WORK TO BE COMPLETED: Nothing outside the range is wanted. Repeat exactly the lines below from the one with "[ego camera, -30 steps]" through the one with "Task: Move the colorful".

RECORDS FOR THE EXERCISE:
########

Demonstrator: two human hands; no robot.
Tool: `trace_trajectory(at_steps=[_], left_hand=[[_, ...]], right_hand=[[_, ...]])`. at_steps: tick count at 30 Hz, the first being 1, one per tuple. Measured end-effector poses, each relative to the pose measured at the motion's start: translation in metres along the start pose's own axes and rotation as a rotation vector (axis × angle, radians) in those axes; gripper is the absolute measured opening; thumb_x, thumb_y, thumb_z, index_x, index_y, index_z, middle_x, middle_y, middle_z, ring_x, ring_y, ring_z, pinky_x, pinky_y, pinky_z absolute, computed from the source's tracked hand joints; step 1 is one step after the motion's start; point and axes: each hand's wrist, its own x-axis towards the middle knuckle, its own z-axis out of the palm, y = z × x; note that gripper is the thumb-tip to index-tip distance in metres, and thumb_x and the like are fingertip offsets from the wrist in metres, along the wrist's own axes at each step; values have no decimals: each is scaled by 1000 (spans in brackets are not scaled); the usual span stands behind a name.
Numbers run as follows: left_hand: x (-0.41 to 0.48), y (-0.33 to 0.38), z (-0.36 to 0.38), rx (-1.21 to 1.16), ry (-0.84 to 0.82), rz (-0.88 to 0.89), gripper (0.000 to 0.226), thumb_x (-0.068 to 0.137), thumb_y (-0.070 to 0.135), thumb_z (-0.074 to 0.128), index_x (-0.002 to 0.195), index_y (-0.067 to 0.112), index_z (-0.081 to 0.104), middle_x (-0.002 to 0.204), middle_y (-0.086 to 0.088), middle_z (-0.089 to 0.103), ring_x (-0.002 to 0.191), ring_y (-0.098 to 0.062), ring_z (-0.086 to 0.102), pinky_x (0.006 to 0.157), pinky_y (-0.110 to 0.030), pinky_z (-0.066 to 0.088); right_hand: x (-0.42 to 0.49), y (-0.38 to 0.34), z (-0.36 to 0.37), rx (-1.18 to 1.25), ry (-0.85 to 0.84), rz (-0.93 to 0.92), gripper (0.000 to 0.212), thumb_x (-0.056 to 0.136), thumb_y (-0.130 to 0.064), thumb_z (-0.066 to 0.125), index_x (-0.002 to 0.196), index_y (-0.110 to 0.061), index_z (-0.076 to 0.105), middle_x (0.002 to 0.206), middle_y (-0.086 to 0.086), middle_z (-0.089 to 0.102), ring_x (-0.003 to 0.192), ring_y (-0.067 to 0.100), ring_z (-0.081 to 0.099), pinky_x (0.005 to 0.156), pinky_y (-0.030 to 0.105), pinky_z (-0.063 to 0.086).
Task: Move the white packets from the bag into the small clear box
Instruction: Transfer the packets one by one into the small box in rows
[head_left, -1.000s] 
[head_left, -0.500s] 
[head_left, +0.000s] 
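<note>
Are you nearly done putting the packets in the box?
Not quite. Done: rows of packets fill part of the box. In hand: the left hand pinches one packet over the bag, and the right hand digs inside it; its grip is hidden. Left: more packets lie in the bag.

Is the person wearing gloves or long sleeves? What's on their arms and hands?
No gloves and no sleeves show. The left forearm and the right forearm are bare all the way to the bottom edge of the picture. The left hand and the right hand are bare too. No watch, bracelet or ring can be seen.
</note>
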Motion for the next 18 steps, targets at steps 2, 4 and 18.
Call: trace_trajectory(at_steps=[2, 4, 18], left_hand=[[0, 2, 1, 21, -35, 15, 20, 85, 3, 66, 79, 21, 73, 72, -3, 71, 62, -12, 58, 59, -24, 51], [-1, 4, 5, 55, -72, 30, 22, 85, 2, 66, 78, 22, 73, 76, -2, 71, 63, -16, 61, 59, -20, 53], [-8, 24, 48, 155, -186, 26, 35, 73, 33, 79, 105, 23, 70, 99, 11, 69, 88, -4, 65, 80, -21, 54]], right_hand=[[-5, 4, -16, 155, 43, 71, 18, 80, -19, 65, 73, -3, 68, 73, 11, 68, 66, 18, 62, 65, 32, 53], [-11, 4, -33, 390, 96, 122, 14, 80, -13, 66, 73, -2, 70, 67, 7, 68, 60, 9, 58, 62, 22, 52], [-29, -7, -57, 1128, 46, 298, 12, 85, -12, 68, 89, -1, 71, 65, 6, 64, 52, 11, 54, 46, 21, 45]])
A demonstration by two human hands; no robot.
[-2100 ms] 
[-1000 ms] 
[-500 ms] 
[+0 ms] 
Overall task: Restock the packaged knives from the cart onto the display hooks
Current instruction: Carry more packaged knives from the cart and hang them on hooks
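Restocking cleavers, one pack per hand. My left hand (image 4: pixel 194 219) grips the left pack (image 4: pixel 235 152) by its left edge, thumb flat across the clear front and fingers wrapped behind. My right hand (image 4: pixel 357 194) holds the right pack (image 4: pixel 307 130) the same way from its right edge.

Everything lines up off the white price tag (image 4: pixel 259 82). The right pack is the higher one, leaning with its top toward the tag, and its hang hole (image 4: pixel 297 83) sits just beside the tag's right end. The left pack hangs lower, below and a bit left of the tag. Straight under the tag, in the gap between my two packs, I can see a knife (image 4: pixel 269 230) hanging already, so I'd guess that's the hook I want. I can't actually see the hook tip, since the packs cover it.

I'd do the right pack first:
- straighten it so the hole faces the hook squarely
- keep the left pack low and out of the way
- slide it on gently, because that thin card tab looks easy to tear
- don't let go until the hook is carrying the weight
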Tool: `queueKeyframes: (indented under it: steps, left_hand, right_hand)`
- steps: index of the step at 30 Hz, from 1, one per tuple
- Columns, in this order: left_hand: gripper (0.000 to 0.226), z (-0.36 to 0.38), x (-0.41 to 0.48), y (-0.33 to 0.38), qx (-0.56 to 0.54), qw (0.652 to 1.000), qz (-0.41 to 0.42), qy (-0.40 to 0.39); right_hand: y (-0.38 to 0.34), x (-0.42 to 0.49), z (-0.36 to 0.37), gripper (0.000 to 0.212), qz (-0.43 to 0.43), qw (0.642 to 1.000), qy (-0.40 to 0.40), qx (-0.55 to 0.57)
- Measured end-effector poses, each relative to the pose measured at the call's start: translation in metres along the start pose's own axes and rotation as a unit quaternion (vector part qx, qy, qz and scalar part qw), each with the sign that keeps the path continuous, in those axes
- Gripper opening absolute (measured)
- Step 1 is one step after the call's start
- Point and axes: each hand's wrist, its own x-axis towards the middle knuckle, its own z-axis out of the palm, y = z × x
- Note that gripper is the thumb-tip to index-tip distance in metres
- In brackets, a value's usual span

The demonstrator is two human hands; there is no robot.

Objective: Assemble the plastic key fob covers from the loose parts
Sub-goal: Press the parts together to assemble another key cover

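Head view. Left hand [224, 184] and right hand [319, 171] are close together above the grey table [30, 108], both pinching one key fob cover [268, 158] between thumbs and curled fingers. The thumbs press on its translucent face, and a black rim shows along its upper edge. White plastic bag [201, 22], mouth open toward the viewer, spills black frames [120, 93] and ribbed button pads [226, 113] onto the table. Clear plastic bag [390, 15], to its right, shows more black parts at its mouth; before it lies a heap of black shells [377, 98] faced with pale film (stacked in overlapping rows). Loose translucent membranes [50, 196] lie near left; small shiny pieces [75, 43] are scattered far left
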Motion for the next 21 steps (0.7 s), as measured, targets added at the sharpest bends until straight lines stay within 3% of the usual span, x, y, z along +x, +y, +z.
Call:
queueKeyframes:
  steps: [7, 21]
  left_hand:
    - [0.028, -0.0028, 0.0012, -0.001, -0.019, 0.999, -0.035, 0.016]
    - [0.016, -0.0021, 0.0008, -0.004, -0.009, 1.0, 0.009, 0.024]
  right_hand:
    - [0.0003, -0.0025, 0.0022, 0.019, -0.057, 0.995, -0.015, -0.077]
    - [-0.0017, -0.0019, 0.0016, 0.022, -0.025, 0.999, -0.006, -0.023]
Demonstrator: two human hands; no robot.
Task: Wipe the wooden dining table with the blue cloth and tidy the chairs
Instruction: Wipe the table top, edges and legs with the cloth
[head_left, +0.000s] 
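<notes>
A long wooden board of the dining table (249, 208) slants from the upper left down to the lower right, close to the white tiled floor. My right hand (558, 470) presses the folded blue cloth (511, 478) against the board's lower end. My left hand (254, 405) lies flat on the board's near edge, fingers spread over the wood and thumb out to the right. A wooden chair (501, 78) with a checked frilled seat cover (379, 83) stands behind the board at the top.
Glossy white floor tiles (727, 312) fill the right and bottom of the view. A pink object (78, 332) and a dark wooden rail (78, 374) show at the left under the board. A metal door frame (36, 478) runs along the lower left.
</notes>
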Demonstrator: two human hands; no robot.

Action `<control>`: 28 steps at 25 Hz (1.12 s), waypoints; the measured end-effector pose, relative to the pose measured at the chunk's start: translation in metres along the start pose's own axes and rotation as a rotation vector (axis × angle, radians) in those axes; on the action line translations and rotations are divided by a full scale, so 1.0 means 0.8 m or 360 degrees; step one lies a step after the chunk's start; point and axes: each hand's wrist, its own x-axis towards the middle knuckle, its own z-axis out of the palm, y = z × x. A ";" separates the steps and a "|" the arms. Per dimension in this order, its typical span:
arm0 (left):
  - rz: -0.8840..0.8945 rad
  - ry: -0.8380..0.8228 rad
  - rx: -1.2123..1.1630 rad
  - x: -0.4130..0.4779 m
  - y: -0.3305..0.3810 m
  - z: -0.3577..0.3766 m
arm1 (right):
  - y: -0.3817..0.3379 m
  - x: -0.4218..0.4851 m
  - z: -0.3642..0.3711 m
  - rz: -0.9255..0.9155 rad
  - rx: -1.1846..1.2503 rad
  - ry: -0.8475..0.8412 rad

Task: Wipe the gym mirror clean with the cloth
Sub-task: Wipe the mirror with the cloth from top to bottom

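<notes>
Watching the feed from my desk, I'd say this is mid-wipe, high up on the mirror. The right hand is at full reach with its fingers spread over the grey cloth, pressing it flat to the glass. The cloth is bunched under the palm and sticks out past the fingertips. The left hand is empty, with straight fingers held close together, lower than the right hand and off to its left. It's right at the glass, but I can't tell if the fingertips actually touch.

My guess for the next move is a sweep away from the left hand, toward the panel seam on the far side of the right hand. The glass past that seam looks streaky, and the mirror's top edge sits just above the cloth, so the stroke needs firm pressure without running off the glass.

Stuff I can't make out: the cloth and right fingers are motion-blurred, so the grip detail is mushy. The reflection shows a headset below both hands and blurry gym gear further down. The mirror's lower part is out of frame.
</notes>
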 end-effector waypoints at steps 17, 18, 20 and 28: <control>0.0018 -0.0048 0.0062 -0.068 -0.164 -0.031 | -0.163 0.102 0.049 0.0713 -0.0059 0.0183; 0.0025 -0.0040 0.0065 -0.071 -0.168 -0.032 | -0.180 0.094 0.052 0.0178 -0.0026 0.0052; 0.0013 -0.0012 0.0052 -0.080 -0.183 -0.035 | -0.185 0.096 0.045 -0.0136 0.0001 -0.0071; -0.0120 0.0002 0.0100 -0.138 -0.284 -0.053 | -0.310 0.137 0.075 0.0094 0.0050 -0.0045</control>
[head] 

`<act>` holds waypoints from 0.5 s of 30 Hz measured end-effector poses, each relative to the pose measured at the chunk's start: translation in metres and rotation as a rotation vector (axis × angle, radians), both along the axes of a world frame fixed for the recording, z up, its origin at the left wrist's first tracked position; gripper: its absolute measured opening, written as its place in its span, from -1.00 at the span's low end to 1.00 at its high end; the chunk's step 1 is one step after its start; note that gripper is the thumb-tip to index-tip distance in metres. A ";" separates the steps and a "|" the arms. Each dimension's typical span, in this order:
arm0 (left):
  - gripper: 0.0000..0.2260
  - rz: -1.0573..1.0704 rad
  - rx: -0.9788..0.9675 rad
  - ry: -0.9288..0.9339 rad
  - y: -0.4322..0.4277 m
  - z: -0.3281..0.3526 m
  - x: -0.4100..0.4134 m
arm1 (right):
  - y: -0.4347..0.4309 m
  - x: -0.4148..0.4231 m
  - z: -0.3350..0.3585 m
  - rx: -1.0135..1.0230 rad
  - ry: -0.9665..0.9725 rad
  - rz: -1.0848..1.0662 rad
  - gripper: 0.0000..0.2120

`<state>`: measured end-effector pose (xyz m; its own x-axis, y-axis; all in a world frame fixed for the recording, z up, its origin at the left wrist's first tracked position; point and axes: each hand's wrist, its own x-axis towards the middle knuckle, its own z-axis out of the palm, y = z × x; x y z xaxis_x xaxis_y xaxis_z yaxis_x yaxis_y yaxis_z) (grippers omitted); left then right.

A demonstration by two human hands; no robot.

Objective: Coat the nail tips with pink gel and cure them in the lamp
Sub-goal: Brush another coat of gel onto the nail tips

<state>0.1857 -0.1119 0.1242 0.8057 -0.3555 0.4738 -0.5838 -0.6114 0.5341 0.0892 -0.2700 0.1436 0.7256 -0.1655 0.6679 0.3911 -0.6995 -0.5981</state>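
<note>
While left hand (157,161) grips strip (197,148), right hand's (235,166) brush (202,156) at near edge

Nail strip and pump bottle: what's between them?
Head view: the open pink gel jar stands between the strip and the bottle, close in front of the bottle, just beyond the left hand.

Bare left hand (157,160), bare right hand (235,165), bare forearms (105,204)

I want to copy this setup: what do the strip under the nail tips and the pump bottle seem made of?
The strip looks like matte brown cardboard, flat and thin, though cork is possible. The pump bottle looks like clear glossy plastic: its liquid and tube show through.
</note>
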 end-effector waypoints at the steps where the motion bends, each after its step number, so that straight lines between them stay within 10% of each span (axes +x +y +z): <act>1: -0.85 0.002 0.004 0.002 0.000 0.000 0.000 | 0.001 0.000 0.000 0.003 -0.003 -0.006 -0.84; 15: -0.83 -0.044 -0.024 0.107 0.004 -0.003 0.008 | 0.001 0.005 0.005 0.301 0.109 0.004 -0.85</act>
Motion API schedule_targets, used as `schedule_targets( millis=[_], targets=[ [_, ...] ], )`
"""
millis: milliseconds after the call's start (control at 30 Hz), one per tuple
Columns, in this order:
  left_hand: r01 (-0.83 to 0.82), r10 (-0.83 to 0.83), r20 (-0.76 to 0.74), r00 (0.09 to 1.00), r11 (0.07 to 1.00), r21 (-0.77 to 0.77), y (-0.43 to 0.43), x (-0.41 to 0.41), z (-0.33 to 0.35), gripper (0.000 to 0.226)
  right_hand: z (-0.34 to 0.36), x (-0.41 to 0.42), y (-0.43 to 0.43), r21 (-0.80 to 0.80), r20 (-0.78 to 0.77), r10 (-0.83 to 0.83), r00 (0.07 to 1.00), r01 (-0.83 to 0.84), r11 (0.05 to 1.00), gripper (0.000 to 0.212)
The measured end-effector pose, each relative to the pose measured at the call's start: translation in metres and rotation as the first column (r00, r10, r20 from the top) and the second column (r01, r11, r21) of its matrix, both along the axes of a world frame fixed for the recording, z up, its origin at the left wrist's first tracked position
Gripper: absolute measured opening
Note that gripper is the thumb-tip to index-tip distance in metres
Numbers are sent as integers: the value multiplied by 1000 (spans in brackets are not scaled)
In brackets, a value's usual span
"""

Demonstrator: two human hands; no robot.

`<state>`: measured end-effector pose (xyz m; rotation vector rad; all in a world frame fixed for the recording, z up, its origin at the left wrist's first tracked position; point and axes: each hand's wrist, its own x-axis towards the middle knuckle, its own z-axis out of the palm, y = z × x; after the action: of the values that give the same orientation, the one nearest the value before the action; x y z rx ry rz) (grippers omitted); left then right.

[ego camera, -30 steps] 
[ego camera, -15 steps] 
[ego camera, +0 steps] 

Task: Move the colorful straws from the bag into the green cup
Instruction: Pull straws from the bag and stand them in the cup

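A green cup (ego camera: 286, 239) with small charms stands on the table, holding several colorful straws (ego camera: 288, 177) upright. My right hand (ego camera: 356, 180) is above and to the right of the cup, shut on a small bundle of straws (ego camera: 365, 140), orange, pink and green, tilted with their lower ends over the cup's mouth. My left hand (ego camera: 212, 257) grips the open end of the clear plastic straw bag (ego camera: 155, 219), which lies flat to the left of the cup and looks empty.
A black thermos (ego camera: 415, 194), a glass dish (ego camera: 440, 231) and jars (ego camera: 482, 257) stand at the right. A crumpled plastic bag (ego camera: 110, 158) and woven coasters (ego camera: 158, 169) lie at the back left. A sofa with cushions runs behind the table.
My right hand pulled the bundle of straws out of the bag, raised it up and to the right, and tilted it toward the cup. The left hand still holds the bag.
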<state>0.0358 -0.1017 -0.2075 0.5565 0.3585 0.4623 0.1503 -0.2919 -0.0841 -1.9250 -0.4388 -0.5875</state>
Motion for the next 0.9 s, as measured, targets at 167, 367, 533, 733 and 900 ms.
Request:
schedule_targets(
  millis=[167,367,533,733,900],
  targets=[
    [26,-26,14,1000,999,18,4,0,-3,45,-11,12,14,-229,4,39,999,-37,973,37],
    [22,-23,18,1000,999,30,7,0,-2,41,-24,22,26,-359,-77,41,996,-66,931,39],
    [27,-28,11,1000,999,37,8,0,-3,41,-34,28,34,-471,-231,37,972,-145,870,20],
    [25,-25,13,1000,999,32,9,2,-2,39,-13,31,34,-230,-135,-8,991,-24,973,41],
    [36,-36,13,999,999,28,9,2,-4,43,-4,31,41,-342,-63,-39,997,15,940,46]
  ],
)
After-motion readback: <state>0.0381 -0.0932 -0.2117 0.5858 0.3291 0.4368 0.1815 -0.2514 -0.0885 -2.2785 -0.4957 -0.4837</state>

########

ANSWER TO THIS EXERCISE:
[ego camera, -30 steps] 
[ego camera, -15 steps] 
[ego camera, +0 steps] 

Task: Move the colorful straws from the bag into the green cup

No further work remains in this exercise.